#### What is needed
Repeat the entries without change, omitting the pictures.

#### Extracted material
##########

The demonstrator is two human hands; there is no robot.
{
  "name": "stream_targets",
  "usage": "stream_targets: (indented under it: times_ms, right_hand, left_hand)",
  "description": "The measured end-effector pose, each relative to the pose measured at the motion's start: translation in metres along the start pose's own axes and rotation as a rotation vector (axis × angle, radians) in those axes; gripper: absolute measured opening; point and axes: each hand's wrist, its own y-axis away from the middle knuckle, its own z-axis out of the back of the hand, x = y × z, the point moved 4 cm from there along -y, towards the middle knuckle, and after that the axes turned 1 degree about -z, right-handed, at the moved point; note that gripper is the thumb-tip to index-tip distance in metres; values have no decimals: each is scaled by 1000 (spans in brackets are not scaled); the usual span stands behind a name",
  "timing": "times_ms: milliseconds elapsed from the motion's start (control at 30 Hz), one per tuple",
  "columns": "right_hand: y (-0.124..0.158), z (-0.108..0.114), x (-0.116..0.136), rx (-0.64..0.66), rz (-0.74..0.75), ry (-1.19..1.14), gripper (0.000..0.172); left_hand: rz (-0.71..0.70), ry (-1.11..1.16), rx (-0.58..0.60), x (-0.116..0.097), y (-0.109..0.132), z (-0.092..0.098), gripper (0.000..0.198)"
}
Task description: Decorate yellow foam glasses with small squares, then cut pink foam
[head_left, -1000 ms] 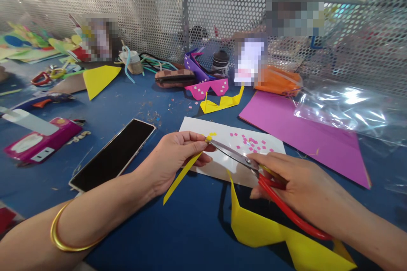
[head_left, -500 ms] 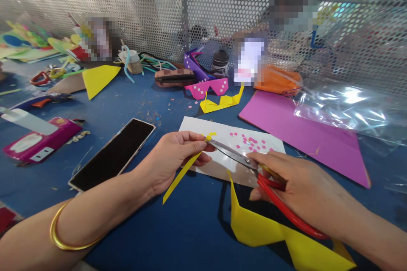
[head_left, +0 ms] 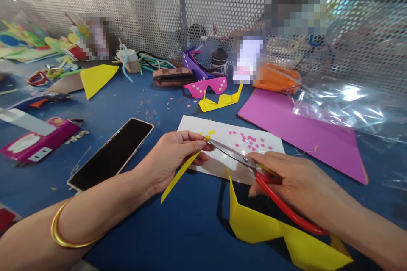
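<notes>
Between the thumb and fingers of my left hand (head_left: 181, 152) is a narrow yellow paper strip (head_left: 179, 178), its long tail hanging down toward me. My right hand (head_left: 292, 178) grips red-handled scissors (head_left: 233, 152), whose blade tips meet the strip's upper end at my left fingertips. Beneath them lies a white sheet (head_left: 190, 123) with small pink squares (head_left: 249, 139) and a few yellow pieces (head_left: 211, 132) on it. Partly under my right hand, yellow paper glasses (head_left: 254, 224) rest on the blue table (head_left: 178, 237).
A black-screened phone (head_left: 111, 154) and a magenta device (head_left: 41, 139) lie to the left. Purple sheets (head_left: 305, 139) and clear plastic (head_left: 343, 106) are at right. Pink paper glasses (head_left: 206, 87), smaller yellow glasses (head_left: 221, 102) and a brown case (head_left: 173, 77) sit before the perforated metal screen (head_left: 222, 12).
Both hands, the strip and the scissors keep nearly the same pose. The whole view has shifted slightly.
</notes>
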Motion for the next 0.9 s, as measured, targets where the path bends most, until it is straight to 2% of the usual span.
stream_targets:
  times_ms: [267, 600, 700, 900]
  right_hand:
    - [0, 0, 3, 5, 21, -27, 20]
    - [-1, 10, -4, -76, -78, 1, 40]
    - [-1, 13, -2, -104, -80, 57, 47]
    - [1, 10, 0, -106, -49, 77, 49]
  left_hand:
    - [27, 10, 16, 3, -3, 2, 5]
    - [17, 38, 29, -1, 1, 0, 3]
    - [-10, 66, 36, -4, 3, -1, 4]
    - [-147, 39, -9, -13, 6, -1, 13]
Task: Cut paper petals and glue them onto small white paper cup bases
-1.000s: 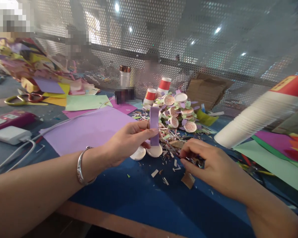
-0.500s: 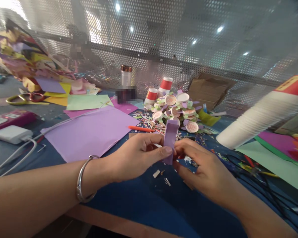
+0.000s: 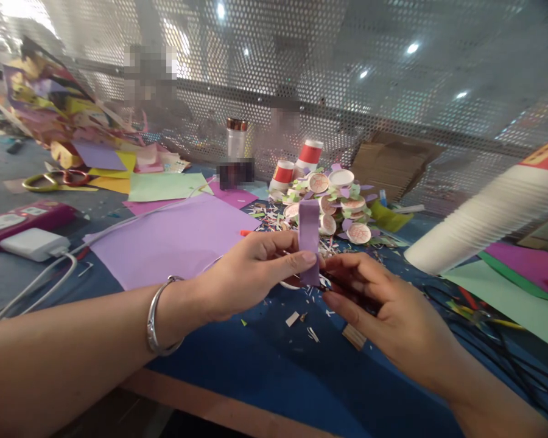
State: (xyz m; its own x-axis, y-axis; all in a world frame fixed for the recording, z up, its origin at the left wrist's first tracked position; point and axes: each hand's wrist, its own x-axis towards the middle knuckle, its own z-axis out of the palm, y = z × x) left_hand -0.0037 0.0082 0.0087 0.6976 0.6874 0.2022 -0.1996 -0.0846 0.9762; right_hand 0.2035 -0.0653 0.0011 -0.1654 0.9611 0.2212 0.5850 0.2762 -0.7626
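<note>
My left hand (image 3: 260,271), with a silver bangle on its wrist, pinches a narrow folded strip of purple paper (image 3: 309,222) between thumb and fingers. The strip stands upright above the blue table (image 3: 265,365). Just to its right is my right hand (image 3: 374,298), thumb and index finger apart. Shadow darkens the inside of that hand, and I see nothing held there. A large purple sheet (image 3: 173,240) lies beyond my left forearm. Behind the strip sits a heap of cut paper-cup bottoms (image 3: 358,233) with purple and green paper tabs. Part of an orange pen (image 3: 245,232) shows behind my left hand.
Stacked white paper cups (image 3: 475,213) lean in from the right above black cables (image 3: 479,340). Paper scraps (image 3: 292,319) litter the table. At left are a purple power strip (image 3: 27,222), a white charger (image 3: 36,243) and scissors (image 3: 41,180). A perforated metal screen (image 3: 329,79) stands behind.
My right fingers have parted and drawn slightly away from the purple strip. My left hand still holds the strip, now a little higher. The view has shifted slightly.
</note>
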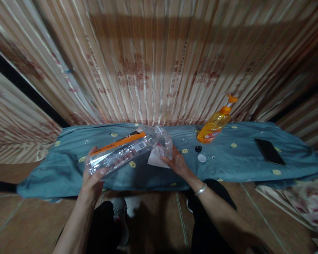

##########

#### Response to this exercise
The demonstrator is two human hands; there is no robot.
{
  "name": "stream_targets",
  "usage": "stream_targets: (indented under it: times_ms, right_hand, left_hand)",
  "description": "The measured end-effector pose, each relative to the pose measured at the motion's start: translation in metres along the start pose's own axes and rotation as a rotation vector (axis × angle, radians) in those axes; gripper: absolute measured opening; point and axes: each hand's wrist, its own y-axis away from the middle knuckle, its own z-axis out of the back of the hand, x = y × z, the point moved 4 cm from there along -y, towards the middle knuckle, and after that the axes turned 1 degree about -z, right-handed, at the moved point; note that gripper is the thumb-tip to index-tip distance in metres; values have no decimals: each is scaled by 1000 (spans in brackets are not scaled); the usual span stands behind a name",
  "timing": "times_ms: milliseconds elapsed from the motion's start (control at 30 Hz), one per tuple",
  "columns": "right_hand: y (-0.124..0.158), z (-0.108..0.114), x (-0.116..0.136), rx (-0.64..0.66), rz (-0.74..0.75), ry (-1.19..1.14), gripper (0.000..0.172); left_hand: rz (-0.71..0.70), ry (-1.11..1.16), rx (-0.58..0.60), x (-0.116..0.097), y (-0.109..0.132), z (-0.092..0.098), gripper (0.000..0.198)"
}
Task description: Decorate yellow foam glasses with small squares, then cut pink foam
[head_left, -1000 ms] 
[head_left, -500 ms] 
[head_left, +0 ms] 
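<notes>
Between the thumb and fingers of my left hand (head_left: 181, 152) is a narrow yellow paper strip (head_left: 179, 178), its long tail hanging down toward me. My right hand (head_left: 292, 178) grips red-handled scissors (head_left: 233, 152), whose blade tips meet the strip's upper end at my left fingertips. Beneath them lies a white sheet (head_left: 190, 123) with small pink squares (head_left: 249, 139) and a few yellow pieces (head_left: 211, 132) on it. Partly under my right hand, yellow paper glasses (head_left: 254, 224) rest on the blue table (head_left: 178, 237).
A black-screened phone (head_left: 111, 154) and a magenta device (head_left: 41, 139) lie to the left. Purple sheets (head_left: 305, 139) and clear plastic (head_left: 343, 106) are at right. Pink paper glasses (head_left: 206, 87), smaller yellow glasses (head_left: 221, 102) and a brown case (head_left: 173, 77) sit before the perforated metal screen (head_left: 222, 12).
Both hands, the strip and the scissors keep nearly the same pose. The whole view has shifted slightly.
</notes>
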Motion for the next 0.9 s, as measured, targets where the path bends most, until it is straight to 2% of the usual span.
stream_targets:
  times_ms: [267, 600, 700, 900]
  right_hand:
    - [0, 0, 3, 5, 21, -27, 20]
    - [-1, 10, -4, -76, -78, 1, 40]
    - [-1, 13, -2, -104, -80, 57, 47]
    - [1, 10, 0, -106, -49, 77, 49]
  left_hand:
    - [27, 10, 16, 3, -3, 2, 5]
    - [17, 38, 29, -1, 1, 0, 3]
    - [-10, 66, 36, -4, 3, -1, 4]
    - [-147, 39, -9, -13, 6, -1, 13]
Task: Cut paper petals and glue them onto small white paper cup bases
-1.000s: 
-0.500s: 
+0.000s: 
State: (xyz m; its own x-axis, y-axis; all in a world frame fixed for the recording, z up, its origin at the left wrist's first tracked position; point and axes: each hand's wrist, its own x-axis towards the middle knuckle, its own z-axis out of the palm, y = z × x) left_hand -0.0037 0.0082 0.0087 0.6976 0.6874 0.2022 -0.1996 -0.0846 0.9762; right_hand 0.2035 -0.0653 0.0011 -0.1654 0.9611 0.2212 0.5850 0.2762 -0.7626
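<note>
My left hand (image 3: 260,271), with a silver bangle on its wrist, pinches a narrow folded strip of purple paper (image 3: 309,222) between thumb and fingers. The strip stands upright above the blue table (image 3: 265,365). Just to its right is my right hand (image 3: 374,298), thumb and index finger apart. Shadow darkens the inside of that hand, and I see nothing held there. A large purple sheet (image 3: 173,240) lies beyond my left forearm. Behind the strip sits a heap of cut paper-cup bottoms (image 3: 358,233) with purple and green paper tabs. Part of an orange pen (image 3: 245,232) shows behind my left hand.
Stacked white paper cups (image 3: 475,213) lean in from the right above black cables (image 3: 479,340). Paper scraps (image 3: 292,319) litter the table. At left are a purple power strip (image 3: 27,222), a white charger (image 3: 36,243) and scissors (image 3: 41,180). A perforated metal screen (image 3: 329,79) stands behind.
My right fingers have parted and drawn slightly away from the purple strip. My left hand still holds the strip, now a little higher. The view has shifted slightly.
</note>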

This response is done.